* _Brief_
When you repeat the material, keep each line exact and omit the pictures.

◆ ◆ ◆ ◆ ◆

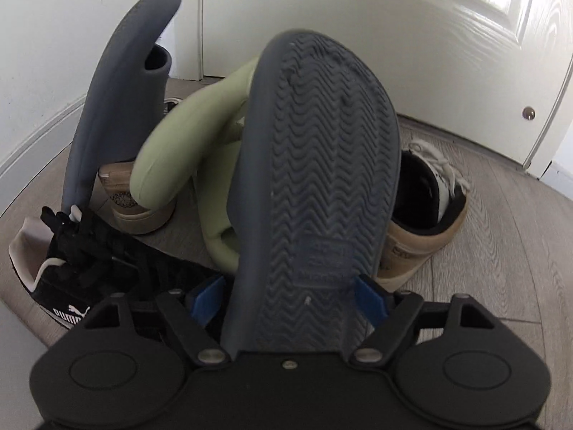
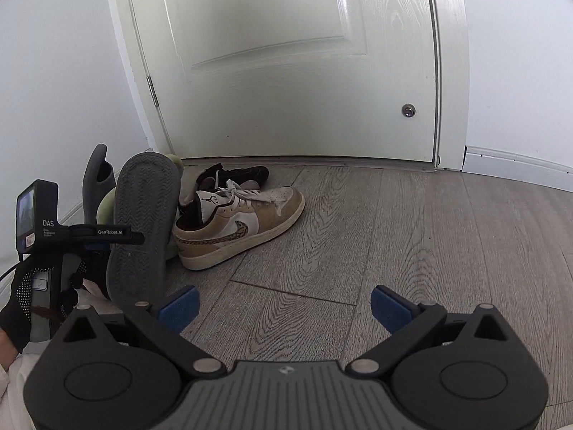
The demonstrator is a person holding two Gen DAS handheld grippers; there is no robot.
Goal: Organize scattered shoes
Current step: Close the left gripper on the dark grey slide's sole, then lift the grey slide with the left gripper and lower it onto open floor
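Left gripper [image 1: 288,295], tilted down toward the floor, clamped the heel of a grey slide [image 1: 315,165], sole facing the camera, over the shoe pile by the door [image 2: 286,64]. A gloved hand [image 2: 21,304] held it. Right gripper [image 2: 284,306] hung open over bare floor [image 2: 412,233]. The slide hid most of a green slide [image 1: 168,154] and part of a tan sneaker [image 2: 243,222].

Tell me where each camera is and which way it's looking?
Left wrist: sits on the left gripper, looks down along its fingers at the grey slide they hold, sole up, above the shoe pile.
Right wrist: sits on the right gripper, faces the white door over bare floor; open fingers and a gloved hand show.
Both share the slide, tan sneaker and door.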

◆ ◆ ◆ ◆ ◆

* _Your response_
The demonstrator is a person holding two Gen DAS handheld grippers; there is no robot.
Goal: Organize scattered shoes
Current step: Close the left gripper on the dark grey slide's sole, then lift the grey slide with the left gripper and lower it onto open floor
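Left gripper [image 1: 288,295], tilted down toward the floor, clamped the heel of a grey slide [image 1: 315,165], sole facing the camera, over the shoe pile by the door [image 2: 286,64]. A gloved hand [image 2: 21,304] held it. Right gripper [image 2: 284,306] hung open over bare floor [image 2: 412,233]. The slide hid most of a green slide [image 1: 168,154] and part of a tan sneaker [image 2: 243,222].

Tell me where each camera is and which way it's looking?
Left wrist: sits on the left gripper, looks down along its fingers at the grey slide they hold, sole up, above the shoe pile.
Right wrist: sits on the right gripper, faces the white door over bare floor; open fingers and a gloved hand show.
Both share the slide, tan sneaker and door.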

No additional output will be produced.